Dari sisi pemilik pekerjaan, proyek pemerintah memberikan kontribusi terbesar sebesar 70 persen, diikuti BUMN/BUMD sebesar 29 persen, serta swasta sebesar 1 persen. Siswanto menjelaskan, komposisi tersebut menunjukkan kuatnya posisi ADHI dalam menggarap berbagai proyek infrastruktur strategis.

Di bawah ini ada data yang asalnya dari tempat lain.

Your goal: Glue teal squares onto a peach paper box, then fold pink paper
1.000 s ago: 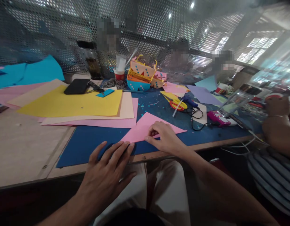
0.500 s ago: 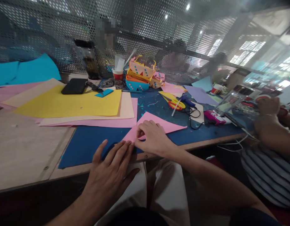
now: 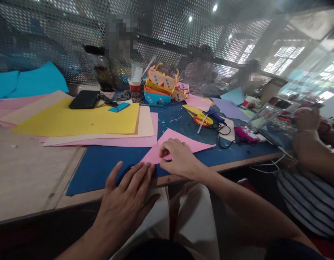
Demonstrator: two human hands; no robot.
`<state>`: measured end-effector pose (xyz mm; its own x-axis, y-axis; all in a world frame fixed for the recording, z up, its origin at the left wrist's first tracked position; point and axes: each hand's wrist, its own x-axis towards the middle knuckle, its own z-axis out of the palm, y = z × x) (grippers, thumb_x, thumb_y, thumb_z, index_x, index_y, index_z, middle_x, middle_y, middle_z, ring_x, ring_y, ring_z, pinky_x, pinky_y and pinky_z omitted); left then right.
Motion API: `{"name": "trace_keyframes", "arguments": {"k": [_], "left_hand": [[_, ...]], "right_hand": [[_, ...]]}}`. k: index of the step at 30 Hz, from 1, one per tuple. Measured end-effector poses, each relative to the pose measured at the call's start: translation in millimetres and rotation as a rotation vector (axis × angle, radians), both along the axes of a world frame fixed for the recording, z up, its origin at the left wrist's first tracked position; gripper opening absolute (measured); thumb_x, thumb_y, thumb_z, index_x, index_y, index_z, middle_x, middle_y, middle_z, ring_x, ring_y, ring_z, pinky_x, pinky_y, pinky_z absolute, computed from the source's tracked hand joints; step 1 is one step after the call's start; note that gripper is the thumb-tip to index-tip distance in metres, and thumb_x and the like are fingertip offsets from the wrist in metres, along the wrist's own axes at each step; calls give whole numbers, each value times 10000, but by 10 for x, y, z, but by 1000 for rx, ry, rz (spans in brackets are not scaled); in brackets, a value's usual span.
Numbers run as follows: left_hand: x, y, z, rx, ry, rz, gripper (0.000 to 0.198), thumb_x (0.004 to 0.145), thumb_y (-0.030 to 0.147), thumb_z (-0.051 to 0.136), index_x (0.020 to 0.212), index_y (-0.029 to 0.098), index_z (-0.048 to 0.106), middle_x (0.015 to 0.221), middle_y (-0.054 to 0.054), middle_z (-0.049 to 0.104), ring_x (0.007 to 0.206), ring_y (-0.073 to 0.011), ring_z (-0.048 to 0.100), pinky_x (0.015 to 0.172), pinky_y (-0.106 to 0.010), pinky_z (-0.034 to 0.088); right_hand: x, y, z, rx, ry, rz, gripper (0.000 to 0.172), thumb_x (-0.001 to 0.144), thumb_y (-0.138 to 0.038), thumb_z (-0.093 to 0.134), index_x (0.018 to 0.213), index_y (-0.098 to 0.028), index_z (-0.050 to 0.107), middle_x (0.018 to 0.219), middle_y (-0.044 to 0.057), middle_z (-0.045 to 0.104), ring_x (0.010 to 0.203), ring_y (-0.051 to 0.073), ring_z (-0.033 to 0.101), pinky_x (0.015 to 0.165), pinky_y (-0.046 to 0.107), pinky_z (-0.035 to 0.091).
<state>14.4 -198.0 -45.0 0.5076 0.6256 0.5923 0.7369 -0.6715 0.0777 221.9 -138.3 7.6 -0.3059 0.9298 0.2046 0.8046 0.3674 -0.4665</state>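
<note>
A folded sheet of pink paper [image 3: 196,143] lies on the blue mat [image 3: 99,168] near the table's front edge. My left hand [image 3: 129,191] is open and flat, fingers spread, its fingertips on the paper's lower left corner. Over the middle of the same sheet sits my right hand [image 3: 180,159], fingers curled in, thumb close to the near edge. Pink paper shows through the gap between thumb and bent index finger, and nothing is visible in that hand. The paper's surface beneath the right palm is hidden.
Yellow sheets [image 3: 80,119] and other coloured paper are stacked at left under a black wallet [image 3: 84,99]. Decorated paper crafts [image 3: 158,97] stand behind. Scissors [image 3: 202,120], a blue glue gun [image 3: 216,115] and its cord lie right. A co-worker's arm [image 3: 308,141] is at far right.
My right hand has slid slightly to the right along the pink paper, widening its gap from my left fingertips. The left hand stays in place.
</note>
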Motion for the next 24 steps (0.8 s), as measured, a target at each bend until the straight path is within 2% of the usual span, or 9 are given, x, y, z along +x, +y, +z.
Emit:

Sejumlah proyek strategis yang diperoleh ADHI hingga Juli 2026 antara lain Proyek Tanggap Darurat Sumatera Utara, Proyek Tambak Udang Waingapu, Estate Management IKN, Sekolah Rakyat Provinsi Jawa Tengah 2, Bandara Sentani, serta Sekolah Rakyat Tahap 3 Papua.
“ADHI Karya terus menjaga kualitas pertumbuhan melalui penguatan bisnis inti, peningkatan kualitas operasional, serta selektivitas dalam memperoleh proyek. Langkah tersebut menjadi bagian dari proses transformasi ADHI yang dilakukan secara bertahap untuk memperkuat fundamental bisnis dan meningkatkan daya saing perseroan,” ujarnya.